Our house felt so empty when we came home without Eliza, despite the fact that she'd never really been there.  It would have been different, certainly, if a baby monitor had suddenly gone silent, if our kitchen was stocked with bottles or sippy cups, if there had been a load of her laundry in the dryer.  But just because she hadn't ever slept in her room, or crawled across our floors, or splashed in our bathtub, that didn't make being home without her better or easier.  It was as hollow and crushing and painful as any other loss.  And anyone who thinks differently is wrong.
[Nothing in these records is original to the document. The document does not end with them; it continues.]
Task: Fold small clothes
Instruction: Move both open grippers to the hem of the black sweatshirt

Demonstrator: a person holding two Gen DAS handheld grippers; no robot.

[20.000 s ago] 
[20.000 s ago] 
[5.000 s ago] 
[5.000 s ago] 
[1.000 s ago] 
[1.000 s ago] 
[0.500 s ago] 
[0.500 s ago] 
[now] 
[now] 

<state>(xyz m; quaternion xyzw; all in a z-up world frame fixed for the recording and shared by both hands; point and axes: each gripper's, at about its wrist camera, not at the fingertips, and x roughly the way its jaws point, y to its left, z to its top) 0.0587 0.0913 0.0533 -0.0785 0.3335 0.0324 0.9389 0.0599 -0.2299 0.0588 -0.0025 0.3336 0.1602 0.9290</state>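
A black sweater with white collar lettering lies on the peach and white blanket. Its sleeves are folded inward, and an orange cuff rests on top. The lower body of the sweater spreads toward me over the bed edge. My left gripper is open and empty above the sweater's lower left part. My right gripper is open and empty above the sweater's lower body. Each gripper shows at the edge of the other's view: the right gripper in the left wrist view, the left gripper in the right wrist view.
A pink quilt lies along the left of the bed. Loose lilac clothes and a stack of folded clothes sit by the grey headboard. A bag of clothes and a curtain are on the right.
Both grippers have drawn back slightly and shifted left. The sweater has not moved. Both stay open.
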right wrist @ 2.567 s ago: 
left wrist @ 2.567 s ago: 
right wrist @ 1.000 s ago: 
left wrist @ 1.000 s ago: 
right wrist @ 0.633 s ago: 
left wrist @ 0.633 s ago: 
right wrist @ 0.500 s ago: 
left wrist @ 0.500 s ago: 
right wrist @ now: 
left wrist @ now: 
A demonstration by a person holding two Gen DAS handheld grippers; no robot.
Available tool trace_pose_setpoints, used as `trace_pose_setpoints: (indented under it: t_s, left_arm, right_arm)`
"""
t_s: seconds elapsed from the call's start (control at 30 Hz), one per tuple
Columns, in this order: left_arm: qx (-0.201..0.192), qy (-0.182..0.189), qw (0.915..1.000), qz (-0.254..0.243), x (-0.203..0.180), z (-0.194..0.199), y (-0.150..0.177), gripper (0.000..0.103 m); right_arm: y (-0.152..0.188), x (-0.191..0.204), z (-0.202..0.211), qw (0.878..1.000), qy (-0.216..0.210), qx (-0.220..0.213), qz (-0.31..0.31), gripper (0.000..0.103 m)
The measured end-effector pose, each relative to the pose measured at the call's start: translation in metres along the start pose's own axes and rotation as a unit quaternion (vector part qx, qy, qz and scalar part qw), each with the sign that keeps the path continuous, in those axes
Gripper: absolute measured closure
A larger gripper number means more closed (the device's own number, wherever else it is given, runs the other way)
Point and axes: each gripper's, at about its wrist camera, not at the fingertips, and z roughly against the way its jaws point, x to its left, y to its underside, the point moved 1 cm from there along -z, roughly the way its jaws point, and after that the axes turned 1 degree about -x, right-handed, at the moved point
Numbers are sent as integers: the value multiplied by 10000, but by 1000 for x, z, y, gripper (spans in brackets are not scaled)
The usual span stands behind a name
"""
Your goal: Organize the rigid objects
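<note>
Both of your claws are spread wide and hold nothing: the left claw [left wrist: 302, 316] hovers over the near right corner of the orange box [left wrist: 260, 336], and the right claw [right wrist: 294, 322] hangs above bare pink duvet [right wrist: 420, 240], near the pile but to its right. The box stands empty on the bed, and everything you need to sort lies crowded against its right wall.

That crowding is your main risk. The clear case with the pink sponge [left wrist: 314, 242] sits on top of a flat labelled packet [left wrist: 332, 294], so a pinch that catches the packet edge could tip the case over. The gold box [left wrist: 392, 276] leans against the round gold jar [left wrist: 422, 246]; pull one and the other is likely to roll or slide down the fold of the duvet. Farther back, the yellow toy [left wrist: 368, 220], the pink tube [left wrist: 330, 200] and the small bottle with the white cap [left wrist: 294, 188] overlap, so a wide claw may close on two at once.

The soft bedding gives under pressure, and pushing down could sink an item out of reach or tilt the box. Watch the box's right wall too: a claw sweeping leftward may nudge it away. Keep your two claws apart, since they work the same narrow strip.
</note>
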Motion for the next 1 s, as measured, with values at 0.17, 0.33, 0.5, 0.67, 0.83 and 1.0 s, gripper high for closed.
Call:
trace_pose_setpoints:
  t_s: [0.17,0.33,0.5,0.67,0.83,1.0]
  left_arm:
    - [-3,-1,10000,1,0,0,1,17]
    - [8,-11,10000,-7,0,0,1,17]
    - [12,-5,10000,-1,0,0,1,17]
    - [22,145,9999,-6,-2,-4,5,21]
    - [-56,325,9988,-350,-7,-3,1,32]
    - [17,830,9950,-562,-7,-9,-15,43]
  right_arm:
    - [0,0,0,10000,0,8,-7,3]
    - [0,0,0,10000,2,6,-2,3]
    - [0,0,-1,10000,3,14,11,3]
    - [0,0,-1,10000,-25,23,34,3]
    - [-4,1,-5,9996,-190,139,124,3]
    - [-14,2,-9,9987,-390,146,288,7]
David and I can talk now about my pregnancy with Eliza, and remember some of the sweet moments with a smile.  But we don't have shared memories of her alive.  We don't have stories to tell about her with our families.  We can't reminisce about the time she did this or that.  We have no good times that include Eliza on the outside.  It's such a lonely ache, to love a child who never got to live.


And it hurts to have that ache diminished by someone who insists that it's better or easier this way.

It comes down to this:  There is no better when a child dies.  Not for the people who are left behind.

Not knowing her personality does not make our loss easier to bear; it adds its own particular brand of pain.  We'll never know.  We're simply left to wonder.  As long as we live.  Far from making it easier to let her go, not having been able to know her is its own special brand of torture.

And we will so often encounter people--people who love us, people who would have loved Eliza, people who are kind and well-meaning--who will fail to understand or properly honor our loss because they want to believe it was better that it happened like it did.

I tell myself that it's not my responsibility to educate everyone I know.  It's not my job to have to coach everyone and explain over and over again what we're feeling.  I can't change people's minds, and I certainly can't change their world-view.  Many people say that others will never understand unless they've been there, and while I disagree with that to a point (I think there are people who are incredibly understanding even though they've never suffered a loss like this), I get where they're coming from.  So many people just don't GET IT, and they don't really try to.  And you can't go around insisting that everyone respond to your loss exactly the way you want them to (exactly the way they should), all of the time.  It would be impossible and exhausting and you'd make yourself crazy.

So I took another deep breath and sat quietly, staring at Pinterest until the knot in my throat loosened, and I half-listened as the conversation took its course and they moved on without this gross misperception being corrected or disputed.

I told myself that I do not need to assert my point of view all the time, that it's not my job to correct him.  I told myself that ultimately it doesn't matter what this one person thinks, even if he is totally incorrect, and even if his comment seems to diminish our loss.  Eliza was real and our pain is real, and I do believe this person understands that, and that's what is most important.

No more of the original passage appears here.